TASK OBJECTIVE:
Gather each line of the entries below that includes "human".

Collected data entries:
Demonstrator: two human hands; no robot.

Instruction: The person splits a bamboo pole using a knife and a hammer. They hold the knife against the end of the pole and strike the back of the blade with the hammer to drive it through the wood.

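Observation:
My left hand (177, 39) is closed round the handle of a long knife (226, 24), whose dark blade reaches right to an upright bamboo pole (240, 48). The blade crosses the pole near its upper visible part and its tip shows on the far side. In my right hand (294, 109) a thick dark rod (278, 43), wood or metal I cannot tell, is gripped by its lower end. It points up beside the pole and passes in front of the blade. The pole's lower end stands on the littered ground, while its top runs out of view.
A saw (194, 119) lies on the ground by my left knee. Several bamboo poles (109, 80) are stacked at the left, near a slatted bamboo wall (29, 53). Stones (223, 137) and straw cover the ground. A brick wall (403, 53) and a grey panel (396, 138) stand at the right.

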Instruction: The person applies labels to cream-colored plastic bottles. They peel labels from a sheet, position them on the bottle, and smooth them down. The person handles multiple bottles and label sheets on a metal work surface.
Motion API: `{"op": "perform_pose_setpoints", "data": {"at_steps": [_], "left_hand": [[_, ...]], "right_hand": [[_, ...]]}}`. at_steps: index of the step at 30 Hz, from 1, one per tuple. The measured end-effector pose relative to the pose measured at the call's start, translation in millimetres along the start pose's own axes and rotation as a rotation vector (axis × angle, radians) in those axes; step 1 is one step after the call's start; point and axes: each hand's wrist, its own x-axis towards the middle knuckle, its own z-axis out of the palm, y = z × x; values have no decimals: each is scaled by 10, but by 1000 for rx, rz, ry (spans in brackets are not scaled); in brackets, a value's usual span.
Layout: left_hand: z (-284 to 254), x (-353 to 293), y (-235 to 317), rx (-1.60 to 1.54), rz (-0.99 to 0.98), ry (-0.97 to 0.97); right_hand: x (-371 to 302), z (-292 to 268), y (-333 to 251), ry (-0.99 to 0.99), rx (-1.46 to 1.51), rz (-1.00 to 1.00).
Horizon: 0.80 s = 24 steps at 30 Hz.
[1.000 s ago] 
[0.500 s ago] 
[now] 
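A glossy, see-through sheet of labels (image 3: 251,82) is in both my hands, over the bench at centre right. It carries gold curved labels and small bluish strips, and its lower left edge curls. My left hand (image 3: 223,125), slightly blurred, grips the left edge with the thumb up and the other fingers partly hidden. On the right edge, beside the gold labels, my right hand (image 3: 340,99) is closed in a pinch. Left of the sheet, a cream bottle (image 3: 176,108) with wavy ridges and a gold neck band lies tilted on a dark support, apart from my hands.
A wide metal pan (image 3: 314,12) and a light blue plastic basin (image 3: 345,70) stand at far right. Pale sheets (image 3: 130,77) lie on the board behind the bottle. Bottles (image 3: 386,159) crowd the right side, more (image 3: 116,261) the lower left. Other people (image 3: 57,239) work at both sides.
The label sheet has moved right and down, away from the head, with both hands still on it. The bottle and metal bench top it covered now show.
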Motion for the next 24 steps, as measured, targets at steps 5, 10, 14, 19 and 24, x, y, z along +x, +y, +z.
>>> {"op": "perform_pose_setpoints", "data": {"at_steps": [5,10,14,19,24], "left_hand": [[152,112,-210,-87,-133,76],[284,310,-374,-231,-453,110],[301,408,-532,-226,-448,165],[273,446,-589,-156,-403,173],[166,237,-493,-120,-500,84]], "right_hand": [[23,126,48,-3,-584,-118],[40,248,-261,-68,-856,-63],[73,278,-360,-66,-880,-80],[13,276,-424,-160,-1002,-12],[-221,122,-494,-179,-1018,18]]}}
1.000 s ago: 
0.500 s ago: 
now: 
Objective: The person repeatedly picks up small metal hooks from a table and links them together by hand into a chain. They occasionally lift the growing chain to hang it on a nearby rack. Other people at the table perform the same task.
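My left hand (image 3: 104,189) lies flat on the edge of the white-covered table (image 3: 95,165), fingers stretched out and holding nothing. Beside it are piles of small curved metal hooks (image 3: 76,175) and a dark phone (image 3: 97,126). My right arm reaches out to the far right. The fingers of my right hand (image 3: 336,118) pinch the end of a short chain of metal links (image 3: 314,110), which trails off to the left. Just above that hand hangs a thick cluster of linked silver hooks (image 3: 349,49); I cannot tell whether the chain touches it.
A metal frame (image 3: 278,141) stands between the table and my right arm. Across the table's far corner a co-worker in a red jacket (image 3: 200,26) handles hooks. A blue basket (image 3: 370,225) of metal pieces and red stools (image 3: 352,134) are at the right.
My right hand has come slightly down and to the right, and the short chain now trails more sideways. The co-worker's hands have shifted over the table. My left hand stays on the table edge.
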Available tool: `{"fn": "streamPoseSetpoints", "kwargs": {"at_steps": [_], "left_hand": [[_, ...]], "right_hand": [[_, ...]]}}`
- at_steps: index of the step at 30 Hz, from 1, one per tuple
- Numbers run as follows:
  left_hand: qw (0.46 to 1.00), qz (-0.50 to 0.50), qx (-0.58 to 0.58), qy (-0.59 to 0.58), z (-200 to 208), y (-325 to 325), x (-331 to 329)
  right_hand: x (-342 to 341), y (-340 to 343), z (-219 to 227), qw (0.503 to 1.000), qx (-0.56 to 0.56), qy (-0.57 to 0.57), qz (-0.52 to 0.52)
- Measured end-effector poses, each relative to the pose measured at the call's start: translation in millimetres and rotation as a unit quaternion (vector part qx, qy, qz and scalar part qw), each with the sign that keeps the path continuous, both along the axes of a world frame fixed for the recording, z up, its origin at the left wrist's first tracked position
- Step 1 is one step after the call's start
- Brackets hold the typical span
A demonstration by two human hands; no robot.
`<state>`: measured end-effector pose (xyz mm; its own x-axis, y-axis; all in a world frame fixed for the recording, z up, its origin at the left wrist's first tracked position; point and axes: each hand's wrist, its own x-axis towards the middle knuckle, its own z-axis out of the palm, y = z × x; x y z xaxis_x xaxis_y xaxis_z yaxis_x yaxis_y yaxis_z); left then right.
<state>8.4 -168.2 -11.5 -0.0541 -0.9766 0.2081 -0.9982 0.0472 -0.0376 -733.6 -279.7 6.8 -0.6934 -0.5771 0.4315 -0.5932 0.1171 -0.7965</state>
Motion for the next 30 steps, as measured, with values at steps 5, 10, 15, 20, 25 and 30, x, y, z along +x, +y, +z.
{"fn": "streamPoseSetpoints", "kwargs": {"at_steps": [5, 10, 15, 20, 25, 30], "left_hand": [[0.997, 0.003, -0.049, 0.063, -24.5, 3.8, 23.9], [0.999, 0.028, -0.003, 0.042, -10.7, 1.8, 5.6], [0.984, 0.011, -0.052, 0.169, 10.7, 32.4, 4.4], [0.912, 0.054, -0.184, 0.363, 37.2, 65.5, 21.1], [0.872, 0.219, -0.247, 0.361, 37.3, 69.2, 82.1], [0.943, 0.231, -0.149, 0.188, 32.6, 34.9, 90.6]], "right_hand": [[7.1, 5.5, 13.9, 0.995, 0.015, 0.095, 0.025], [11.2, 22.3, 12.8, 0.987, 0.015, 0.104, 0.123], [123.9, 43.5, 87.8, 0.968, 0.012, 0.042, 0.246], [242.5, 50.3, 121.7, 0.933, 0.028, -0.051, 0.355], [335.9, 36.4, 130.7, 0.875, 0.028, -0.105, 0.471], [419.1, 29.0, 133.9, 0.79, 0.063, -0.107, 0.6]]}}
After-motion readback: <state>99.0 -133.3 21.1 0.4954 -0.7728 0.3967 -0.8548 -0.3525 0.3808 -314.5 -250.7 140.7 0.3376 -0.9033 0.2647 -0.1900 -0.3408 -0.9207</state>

SOLUTION FOR THIS EXERCISE:
Demonstrator: two human hands; no robot.
A demonstration by two human hands; no robot.

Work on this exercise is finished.